We first showed our publishing software to Choire of the Awl in March of this year. There was a Twitter Bootstrap form that took a URL, made an Embedly call and then a Readability call, and a button to send a bundle of the day's "articles" to our iPad app as an "issue." We were pretty nervous about this meeting; if Choire didn't like our product for the Awl, then we weren't sure anyone would. Choire was polite, gave us some feedback, and had to run out to another meeting. The next day over email I asked him what he really thought. His response was brief but heartening: "ship it, we're in!" At this point I thought to myself, "We've made it, we got one!"
Since then we've focused on the parts that needed to feel effortless. Improving and reworking the app, getting feedback, and revising designs. I am not sure software ever looks effortless, but all too often developers overlook the fundamental problem to be solved in favor of the latest gewgaws. Our fundamental question remains: Can we help writers get paid while delivering readers an experience they love?
V as in Victor dropped a reader into magazine and asked them to figure it out. Using Starwatch, our analytics system, we were able to see how users responded to what happened next. The results were beyond our expectations — the average person read more than one article in each of the included issues in the app — but not a lot of people were subscribing, even those who returned for multiple readings. As Tim wrote earlier:
What bothers me the most about pretty much every other magazine or reader app on the market is that it dumps content into the app. No matter what you read, you're opening a shell that swaps in new content. I wanted the app to disappear and let the user enjoy the content.
From an individual writer like Bill Vourvoulias to a small (or large) publisher like the Awl, our goal is to come up with the best way to get the best content onto mobile devices. There's not going to be a one-size-fits-all solution, although we've already taken what we've learned and improved the apps we have in the store (updates coming soon!) As NFL fans learned earlier this year while watching replacement refs botch even the seemingly obvious calls on the field, it takes a lot of effort to make something look effortless.
Which brings me to the news of the day, the Daily. I've already fielded a handful of calls about the death of the iPad newspaper. Nieman Journalism Lab rounded up some tweets (including my own) today in their piece Some lessons from the demise of The Daily. Joshua Benton offers a counterpoint to the doom and gloom:
Here's the thing: The Daily had over 100,000 paying subscribers. That ain't nothing! With most subscribers paying $39.99 a year (others paid 99 cents a week), minus Apple's cut, that's around $3 million in annual revenue — and that's before you add in advertising revenue. At various points, it was the highest-grossing app in the App Store in 13 different countries.

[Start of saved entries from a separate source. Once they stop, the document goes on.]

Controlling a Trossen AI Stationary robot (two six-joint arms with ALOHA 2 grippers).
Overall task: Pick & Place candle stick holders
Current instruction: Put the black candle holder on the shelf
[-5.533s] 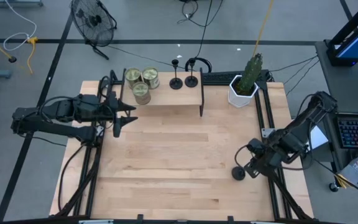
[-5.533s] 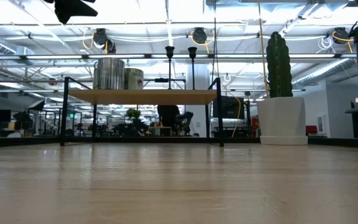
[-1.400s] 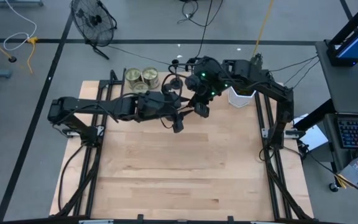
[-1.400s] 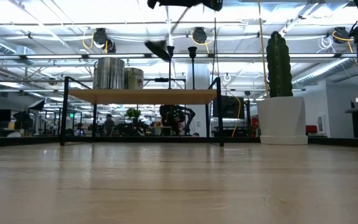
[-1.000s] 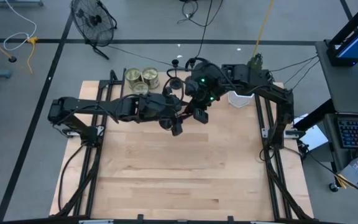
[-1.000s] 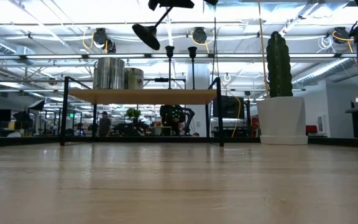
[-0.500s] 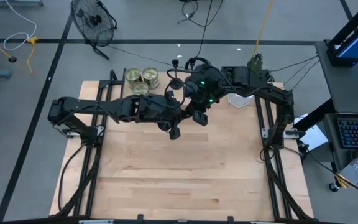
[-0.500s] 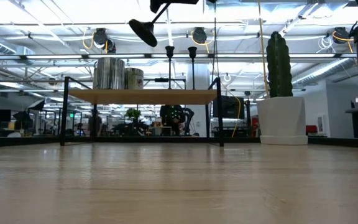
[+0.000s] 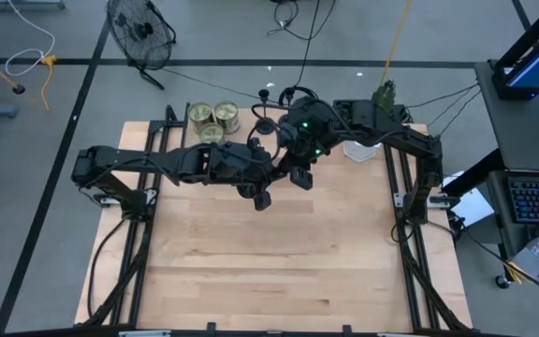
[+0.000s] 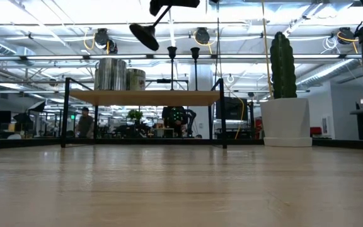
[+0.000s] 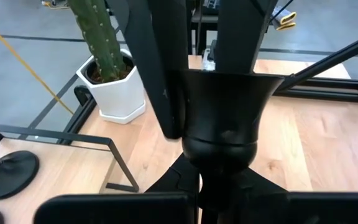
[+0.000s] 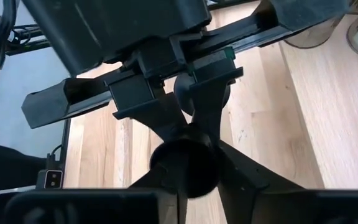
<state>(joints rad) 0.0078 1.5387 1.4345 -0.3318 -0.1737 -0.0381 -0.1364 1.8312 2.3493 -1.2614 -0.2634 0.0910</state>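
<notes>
One black candle stick holder is held high over the table's far middle, between both grippers. It is tilted, with its round base low and toward the left and its cup up. My left gripper and my right gripper meet there, and both are shut on it. Two more holders stand on their bases on the small raised shelf. One of their bases also shows in the left wrist view. My left gripper pinches the holder's thin neck just under the cup between its two fingers. It comes roughly level from the table's left. The holder is lifted clear and tilted, and its base hangs lower toward the left. My right gripper has one finger on each side of the cup. Its fingers come from the far right, opposite my left gripper. The cup end sits uppermost in this hold.
Three greenish-gold tins stand on the shelf's left part. A cactus in a white pot stands at the far right. The wooden table lies bare in front of the shelf. A fan and cables lie on the floor beyond.
My left gripper has shifted a little toward the table's left and near edge. The held holder's base has moved slightly left with it and stays tilted. My right gripper has kept nearly still.
</notes>
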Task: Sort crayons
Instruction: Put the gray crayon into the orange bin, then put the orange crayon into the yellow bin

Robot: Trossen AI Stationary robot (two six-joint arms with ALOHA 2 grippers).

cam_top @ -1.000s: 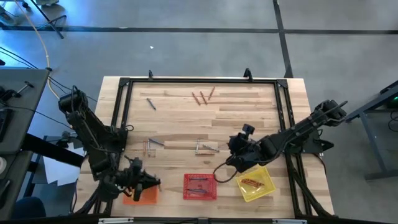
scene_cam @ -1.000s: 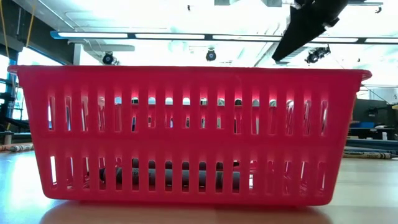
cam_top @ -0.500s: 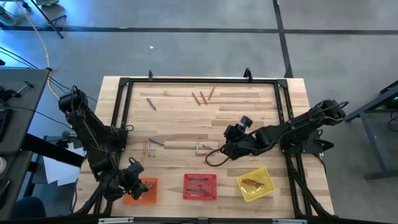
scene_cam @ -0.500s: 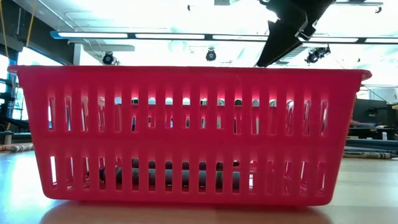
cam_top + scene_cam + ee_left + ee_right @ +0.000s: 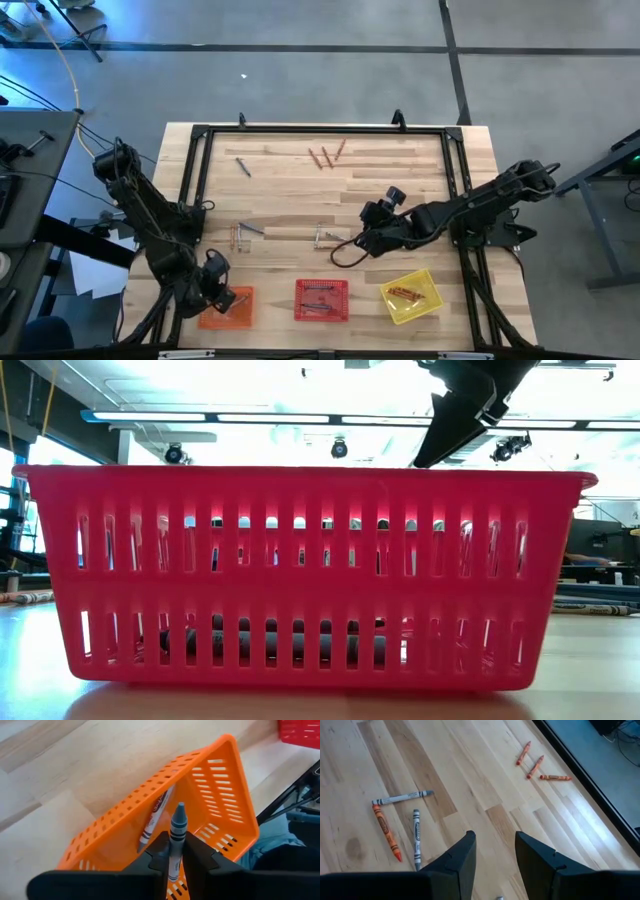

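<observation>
My left gripper [image 5: 222,296] is at the table's near left, over the orange basket [image 5: 228,308]. It is shut on a bluish-grey crayon [image 5: 176,837]. One bluish-purple crayon [image 5: 155,816] lies in the orange basket [image 5: 215,785], leaning on its wall. My right gripper [image 5: 356,243] is open and empty over the table's middle. In its wrist view [image 5: 493,854] it is above two grey crayons [image 5: 403,797] and an orange one [image 5: 386,830] lying flat. Three orange crayons [image 5: 326,154] and a grey one [image 5: 243,166] lie farther back. My left gripper pinches the crayon's wrapped lower body [image 5: 174,862] between its two fingers. The crayon lies along the fingers, and its pointed tip [image 5: 179,808] sticks out past them. It is lifted clear above the orange basket's inside.
A red basket [image 5: 321,299] with grey crayons stands at the near middle and fills the low view [image 5: 300,575]. A yellow basket [image 5: 411,294] with orange crayons stands near right. More crayons [image 5: 243,233] lie left of the middle. A black frame [image 5: 200,180] borders the table.
My right gripper has gone from over the yellow basket toward the far edge and left, to the crayons at the table's middle, then stopped. My left gripper has turned and drawn back a little toward the left over the orange basket.
</observation>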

Suffice to say that one-size-fits-all doesn't necessarily fit all sizes. That revenue number, supposedly only 10% of the Daily's cost, is multiples higher than what 29th Street Publishing would need to be a sustainable, profitable business. In my opinion successful start-ups start small and grow smartly, and that's the model that we're going to follow. When Natalie and I started on this project last April, we spent time talking about the principle of compound interest. Our goal was to build a business that would support iterative product development. If we started simple and improved our work slowly but surely, we felt we would have a great chance of success. So far, I am happy with our path.